- Born: October 8, 1958 (age 67) Brooklyn, New York
- Education: New York City Community College
- Occupation: Film producer
- Years active: 1979-present

= Kevin Burrus =

American speaker, film producer, and LGBTQ activist

Kevin Burrus, also known as Kevin UltraOmni (born 1958) is an American mentor, speaker, LGBTQ activist, and film producer who founded the ball culture House of Omni in 1979–which was renamed the House of UltraOmni in 1990–and has chapters across the country. He has become an authority on ball culture and has spoken in interviews about the movement. Omni is also the assistant director for the documentary How Do I Look, produced by Wolfgang Busch which aims to correct misperceptions about ball culture.

==Early life and education ==
Kevin Burrus was born October 8, 1958 in Bedford-Stuyvesant, Brooklyn, the fifth of six children.

From 1973-1976 he attended Clara Barton High School For Health Professions in Brooklyn, New York. He majored in medical lab technology and hospital office procedures.

He then went to New York City Community College with a focus on liberal arts and science. He entered the Strive Program, and developed an interest in sexuality-associated behavior.

== Career ==
Burrus has been involved in radio promotions for "The Red-Alert Show" on 98.7 Kiss FM in NY from 1991–1992. He was also involved as a dancer on TV show Jerry Bledsoe's Soul Alive (WPIX channel 11), and a guest on "Morning Radio's Star & Buc Wild Show" on 105.1 FM.

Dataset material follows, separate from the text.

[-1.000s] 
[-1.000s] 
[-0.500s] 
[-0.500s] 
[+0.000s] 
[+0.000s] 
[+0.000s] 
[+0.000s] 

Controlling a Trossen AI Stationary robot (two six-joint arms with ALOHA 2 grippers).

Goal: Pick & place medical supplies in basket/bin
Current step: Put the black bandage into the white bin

==Outreach and educating ==
Omni started attending house ball culture events in 1979, “They were colorful, very "Las Vegas showgirl", very "Cabaret", full of entertainment. People knew how to sew their own garments, and took pride in being able to pay for what they put on their backs.” Omni founded the ball house of Omni in 1980–which was renamed the House of UltraOmni in 1990–and has chapters across the country. Omni came from Thomas "Dimples" Baker who picked it out of a dictionary. The house system that supports the ball culture traces back to at least the early 1900s. Costume balls where LGBTQ people, including people of color, could attend and even be celebrated. The modern house system and ball culture started in the 1970s and became a social network for many gay and trans black and Latino homeless teenagers. Omni served as both house mother and father, mentoring those he took into the house. In 1988 he appointed Michael Wooten, a dancer and a singer who does shows throughout New York and New Jersey, as the first official house father in 1988. In 1990 the documentary Paris Is Burning debuted taking the culture and its signature dance style, voguing, mainstream. The same year Madonna—who celebrates many dance forms in concerts and videos—released “Vogue” which featured the dance taking it global.

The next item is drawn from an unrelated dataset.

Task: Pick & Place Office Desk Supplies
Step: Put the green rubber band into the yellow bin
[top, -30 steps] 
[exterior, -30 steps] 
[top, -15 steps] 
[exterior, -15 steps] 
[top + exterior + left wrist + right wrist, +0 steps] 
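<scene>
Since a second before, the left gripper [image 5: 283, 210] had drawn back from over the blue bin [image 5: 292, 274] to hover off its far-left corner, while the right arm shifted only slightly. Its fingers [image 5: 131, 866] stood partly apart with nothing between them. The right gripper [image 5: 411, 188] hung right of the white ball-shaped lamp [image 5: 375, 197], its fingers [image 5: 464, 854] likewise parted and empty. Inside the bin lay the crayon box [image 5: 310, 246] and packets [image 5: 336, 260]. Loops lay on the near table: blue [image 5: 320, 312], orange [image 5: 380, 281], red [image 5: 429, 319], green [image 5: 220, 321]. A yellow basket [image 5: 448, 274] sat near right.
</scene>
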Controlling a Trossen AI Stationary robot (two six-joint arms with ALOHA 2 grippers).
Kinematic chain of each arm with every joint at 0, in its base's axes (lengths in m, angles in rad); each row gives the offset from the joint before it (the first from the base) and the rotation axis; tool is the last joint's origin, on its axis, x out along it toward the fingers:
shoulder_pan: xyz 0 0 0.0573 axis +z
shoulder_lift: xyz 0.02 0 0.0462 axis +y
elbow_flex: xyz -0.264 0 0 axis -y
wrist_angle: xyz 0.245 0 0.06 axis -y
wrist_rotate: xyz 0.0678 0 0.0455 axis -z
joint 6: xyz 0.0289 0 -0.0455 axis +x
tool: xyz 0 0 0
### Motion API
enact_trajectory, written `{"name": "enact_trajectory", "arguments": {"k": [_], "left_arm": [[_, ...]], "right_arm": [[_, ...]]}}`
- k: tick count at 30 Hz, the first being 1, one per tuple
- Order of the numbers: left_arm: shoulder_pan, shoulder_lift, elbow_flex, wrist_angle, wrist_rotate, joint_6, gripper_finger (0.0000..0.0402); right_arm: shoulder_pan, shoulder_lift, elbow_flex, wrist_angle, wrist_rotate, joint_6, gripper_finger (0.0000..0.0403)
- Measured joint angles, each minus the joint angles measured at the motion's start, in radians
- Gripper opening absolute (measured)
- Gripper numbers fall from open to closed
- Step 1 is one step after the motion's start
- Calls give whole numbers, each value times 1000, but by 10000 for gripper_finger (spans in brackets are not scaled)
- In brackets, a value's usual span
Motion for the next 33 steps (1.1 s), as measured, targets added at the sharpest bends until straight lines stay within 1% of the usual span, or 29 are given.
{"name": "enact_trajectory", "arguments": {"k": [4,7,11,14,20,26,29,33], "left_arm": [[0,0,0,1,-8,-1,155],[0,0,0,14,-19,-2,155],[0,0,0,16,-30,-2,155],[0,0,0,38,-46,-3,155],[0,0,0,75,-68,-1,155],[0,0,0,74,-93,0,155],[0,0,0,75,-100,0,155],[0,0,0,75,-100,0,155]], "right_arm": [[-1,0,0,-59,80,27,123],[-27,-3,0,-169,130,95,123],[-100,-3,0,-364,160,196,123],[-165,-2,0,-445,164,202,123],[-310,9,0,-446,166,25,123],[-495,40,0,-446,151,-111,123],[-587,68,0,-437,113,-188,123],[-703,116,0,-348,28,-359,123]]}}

As the assistant producer of the documentary film How Do I Look, Omni reaches out to many communities informing and educating them on Ball Culture. Together with producer & director Wolfgang Busch, they used the film as a focal point for a college tour with panels including Yale, Penn State and NYU, and teach-ins discussing the house culture and challenges of LGBTQ youth of color. In 2010 he was a panelist for the Hudson Valley LGBT Conference in Kingston, NY. He lectures on sexuality, health-related issues, homelessness, drugs, mental illness, and domestic violence. Since 2006, Omni has served as Public Relations/Media Contact for "Art From the Heart LLC", producing artistic empowerment Programs, and preserving Ballroom history. Omni delivers lectures nationwide and internationally, helping to furthering HIV/AIDS education and awareness and Ballroom culture. As of 2019, Omni estimates he has lost more than 600 friends in the ballroom scene, at some points feeling he was attending one funeral after the next. From 1989-1991, he helped organize The Love Ball fundraiser for the Design Industries Foundation Fighting AIDS (DIFFA), a nonprofit educating about and advocating for people impacted by HIV/AIDS. In 2012 he founded together with Wolfgang Omni Busch the Kevin Omni Burrus Funeral/Burial Fund to help defray funeral costs for members of the Ballroom community.